Why do you need ready-to-go ecommerce workflows in your email marketing toolbox?
The main reason is this: Small businesses, startups, and nonprofits must perform a balancing act between efficiency and never sacrificing functional depth at any point in the subscriber’s journey, whether messaging a customer, member, or donor.
The right tools make marketing and advocating for others easier—and they increase the likelihood of prospects buying or donating since people will see themselves reflected in your brand or cause.
Relevancy plays a powerful role in making conversions. More than 90% of consumers say they’re more likely to shop with brands that recognize, remember, and provide them with relevant offers and recommendations, Accenture Interactive finds.
Another reason to lean into smart ecommerce tools is for the help they provide people just beginning their ecommerce and email marketing efforts. You’re busy and you might not be a digital marketing expert—at least, not yet.
Shopify puts the value of automation in context:
“In any organization, there are hundreds if not thousands of small tasks that take between two and five minutes to execute. Individually, they never appear to be a significant time-waster. Together, however, they devour productivity and stunt growth. Automation simplifies these tasks, drives efficiency, and allows you to experiment.”
Whether you’re launching new products, managing finances, tracking inventory and courting suppliers, or you’re meeting with nongovernmental organizations, hiring developers, and planning charity events, your time is understandably tight.

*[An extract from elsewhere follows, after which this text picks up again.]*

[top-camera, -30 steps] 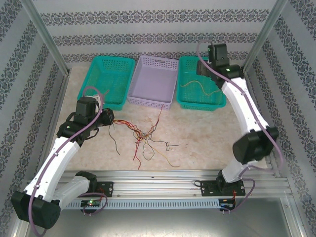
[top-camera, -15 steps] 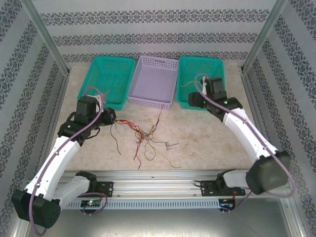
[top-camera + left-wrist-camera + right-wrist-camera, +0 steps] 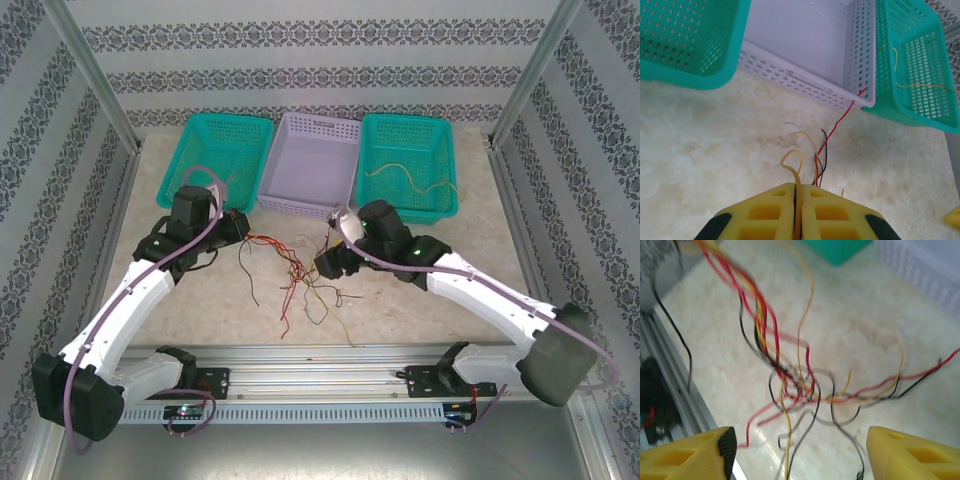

But there’s a third reason to invest in the right tools for your small business.
Buyers and donors have their own set of expectations that can’t be ignored. Today, your customers and donors want to talk to your organization. You must listen to and heed your target audience. They want you to reflect the trust they put in causes and brands. When that happens, they become your advocates across the digital landscape and in social channels.
This landscape continues to intensify as the spending demographic shifts. Here’s an interesting statistic: Gen Z spends two to three times more on shopping through social channels than the average consumer, according to the “2018 Omnichannel Buying Report” from BigCommerce.
Gartner ecommerce analysts predict that by 2023, the majority of organizations using artificial intelligence in their digital commerce will achieve at least a 25% improvement in customer satisfaction, revenue, or cost reduction.
If you’re up to date on the best practices in digital marketing, you know you need the right data and tools to automatically pull information and engage and convert buyers or donors wherever they enter your ecosystem: through product reviews and giving campaigns on social channels, on landing pages, in carts, and through newsletters.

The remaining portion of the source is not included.